Scientific test: relax_fast

FAILURES

    None

RESULTS

alternative text

## AUTHOR AND DATE

Julia Koehler Leman, julia.koehler.leman@gmail.com, Richard Bonneau, Oct 2018

## PURPOSE OF THE TEST

This benchmark tests different versions of the relax protocol (fast_relax with 1 iteration (basic), 5 iterations (default) and cart_relax) to see what RMSD and score ranges are sampled with different protocols and how close the decoys stay to the native structure.

## BENCHMARK DATASET

There are 12 proteins in the benchmark set that are taken from (Conway, P., Tyka, M. D., DiMaio, F., Konerding, D. E. & Baker, D. Relaxation of backbone bond geometry improves protein energy landscape modeling. Protein Sci. 23, 47–55 (2014).). These are single-chain proteins ranging from 75 to 384 residues. The input files are cleaned PDBs.

## PROTOCOL

This is running RosettaScripts with the FastRelax mover, then superimposes the decoys to the native and computes RMSDs via SimpleMetrics. [It is running RosettaScripts because the fast_relax application wouldn't compute RMSDs, even with the native flag.] We use the ref2015 high-res scorefunction and superimpose on the backbone heavy atoms. 100 decoys are created for each protein in the set. Each relax protocol takes about 120 CPU hours for the entire set, which makes this 360 CPU hours for all three protocols (fast_relax with 1 iteration (basic), 5 iterations (default) and cart_relax) for the entire benchmark set.

## PERFORMANCE METRICS

We use the total Rosetta score and RMSD to the native structure as we are interested in the sampling range and the score ranges in sampling. A passed test constitutes 90% of the decoys generated have a smaller than the defined score and RMSD cutoffs. The cutoffs were defined by looking at these ranges in a single run without outlier decoys.
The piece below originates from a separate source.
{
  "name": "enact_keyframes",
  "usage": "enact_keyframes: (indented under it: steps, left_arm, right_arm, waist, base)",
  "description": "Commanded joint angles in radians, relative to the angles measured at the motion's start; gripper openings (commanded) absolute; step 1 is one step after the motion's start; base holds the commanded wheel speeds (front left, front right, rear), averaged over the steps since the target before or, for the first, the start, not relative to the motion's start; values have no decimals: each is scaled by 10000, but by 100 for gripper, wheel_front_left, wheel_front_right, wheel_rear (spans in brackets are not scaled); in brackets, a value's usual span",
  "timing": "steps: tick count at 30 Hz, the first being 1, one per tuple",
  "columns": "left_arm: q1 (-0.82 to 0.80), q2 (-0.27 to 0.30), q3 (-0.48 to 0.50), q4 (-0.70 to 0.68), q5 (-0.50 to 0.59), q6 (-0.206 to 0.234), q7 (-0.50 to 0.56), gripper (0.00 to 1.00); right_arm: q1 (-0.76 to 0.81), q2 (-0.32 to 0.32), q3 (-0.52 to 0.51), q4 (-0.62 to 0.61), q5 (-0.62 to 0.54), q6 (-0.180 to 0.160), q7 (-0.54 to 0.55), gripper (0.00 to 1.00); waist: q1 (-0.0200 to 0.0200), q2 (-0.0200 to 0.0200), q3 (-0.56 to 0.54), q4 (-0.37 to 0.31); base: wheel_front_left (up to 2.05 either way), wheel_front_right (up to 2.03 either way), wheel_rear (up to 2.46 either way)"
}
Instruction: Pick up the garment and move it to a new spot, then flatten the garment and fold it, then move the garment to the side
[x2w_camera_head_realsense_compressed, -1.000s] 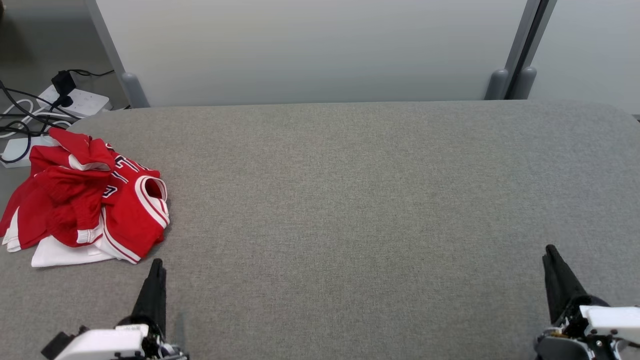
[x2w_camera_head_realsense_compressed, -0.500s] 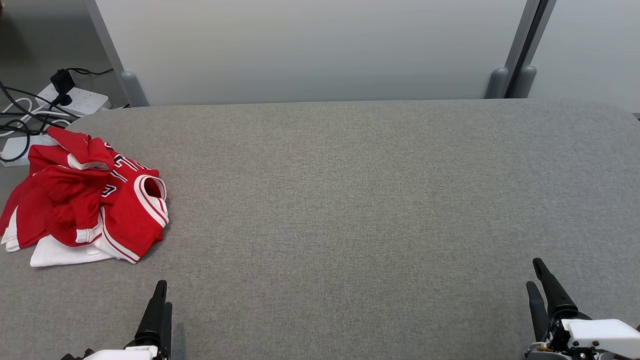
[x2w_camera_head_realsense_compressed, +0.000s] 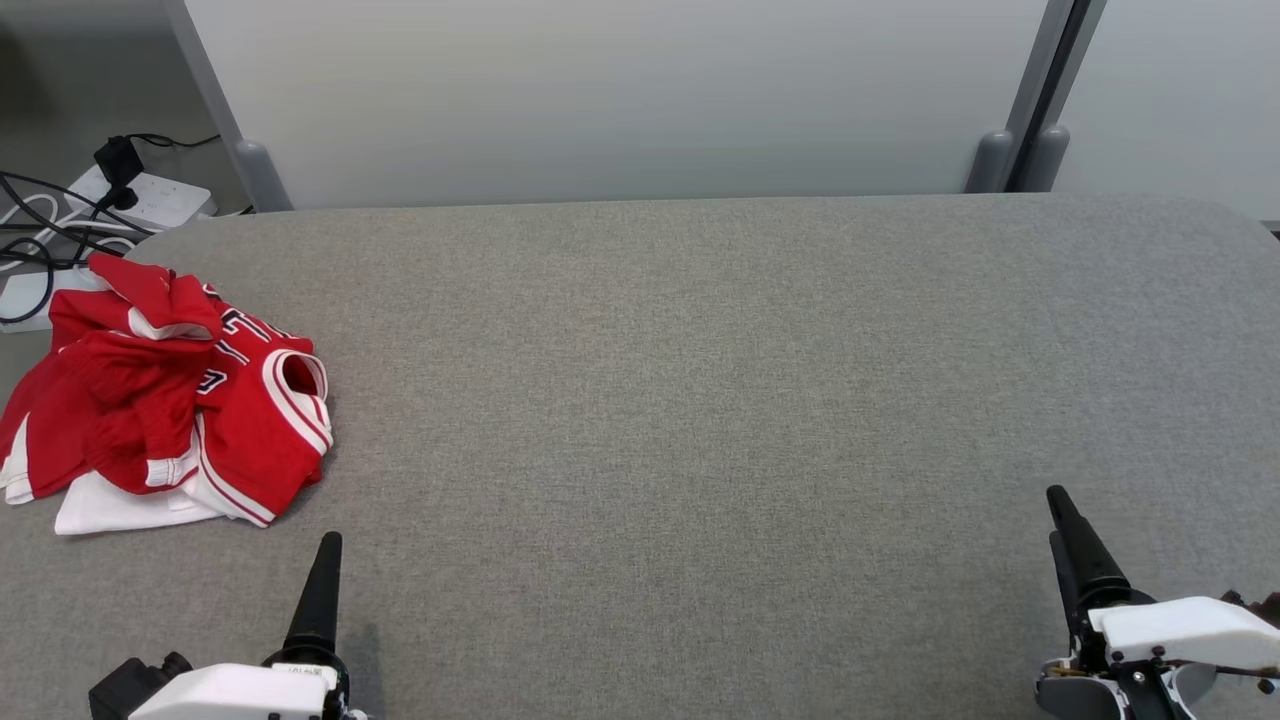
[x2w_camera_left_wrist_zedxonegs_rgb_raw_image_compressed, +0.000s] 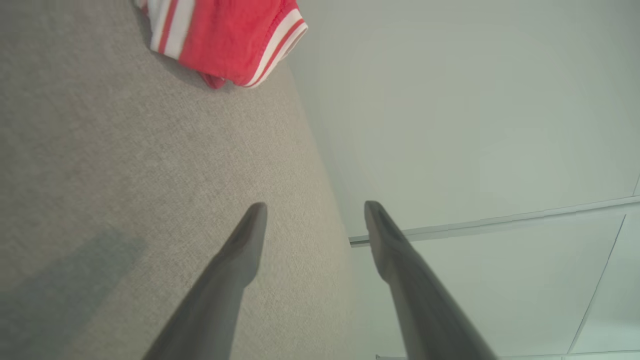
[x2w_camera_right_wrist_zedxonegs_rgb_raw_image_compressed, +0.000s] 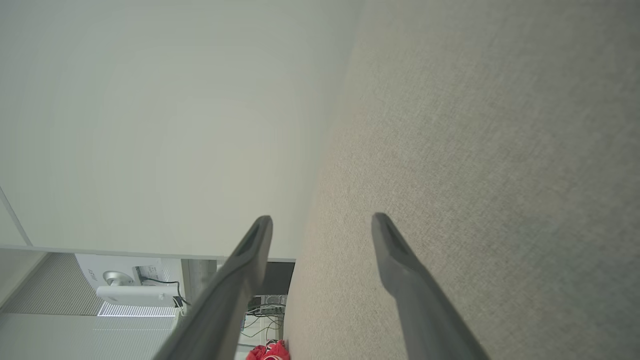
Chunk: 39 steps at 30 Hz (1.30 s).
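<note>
The garment (x2w_camera_head_realsense_compressed: 165, 400) is a red jersey with white trim, lying crumpled in a heap at the left edge of the grey table (x2w_camera_head_realsense_compressed: 700, 400). A corner of the garment (x2w_camera_left_wrist_zedxonegs_rgb_raw_image_compressed: 225, 35) shows at the top of the left wrist view, and the garment (x2w_camera_right_wrist_zedxonegs_rgb_raw_image_compressed: 270, 351) appears small and far off in the right wrist view. My left gripper (x2w_camera_head_realsense_compressed: 322, 585) hovers at the near left, just below the heap, open and empty (x2w_camera_left_wrist_zedxonegs_rgb_raw_image_compressed: 315, 220). My right gripper (x2w_camera_head_realsense_compressed: 1065, 530) stands at the near right, far from the cloth, open and empty (x2w_camera_right_wrist_zedxonegs_rgb_raw_image_compressed: 322, 232).
Off the table's far left corner, a white power strip (x2w_camera_head_realsense_compressed: 140, 195) with a black plug and tangled cables lies on the floor. A pale partition wall (x2w_camera_head_realsense_compressed: 620, 90) with grey posts runs behind the table's far edge.
Both grippers went from shut to open. The left drew back toward the near edge and then came forward a little; the right dipped and shifted slightly left. The garment has not moved.
</note>
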Motion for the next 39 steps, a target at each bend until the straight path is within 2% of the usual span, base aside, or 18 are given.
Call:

Specifically, for RMSD we use the maximum RMSD + stdev + 1A. The +1A is to account for the very narrow funnels with small stdevs. For score, we use the maximum score + stdev.

## KEY RESULTS

Typically, we see deep funnels (vertical score-vs-RMSD plots) for most proteins, with sampling ranges around 1-2A RMSD and scores in the -200 to -1200 ranges. 5 iterations of fastrelax moves the decoys away from the native a little bit more than a single iteration and have slightly lower scores, both of which are expected. Cartrelax gets lower scores than even 5 iterations of fastrelax, sometimes significantly lower scores. The RMSD range for cartrelax is similar to fastrelax, except for the outliers, where cartrelax samples a more narrow range. Outliers are (1) 2DCF which has a chainbreak and a flexible N-terminus, sampling RMSDs up to 4A in fastrelax, up to 8A in fastrelax 5 iterations, but samples a normal narrow range in cartrelax <2A; (2) 2FKK has a chainbreak and a very long disordered region (~100 residues towards the C-terminus). Sampling ranges are up to 10A for fastrelax (1 or 5 iterations), but <4A in cartrelax.

## DEFINITIONS AND COMMENTS

## LIMITATIONS

The dataset is somewhat diverse and realistic in terms of protein size, alpha/beta content, and loop content. However, it is unclear how relax performs on multi-chain and symmetric proteins. Further, I am unclear whether this is the latest state-of-the-art Rosetta protocol to use.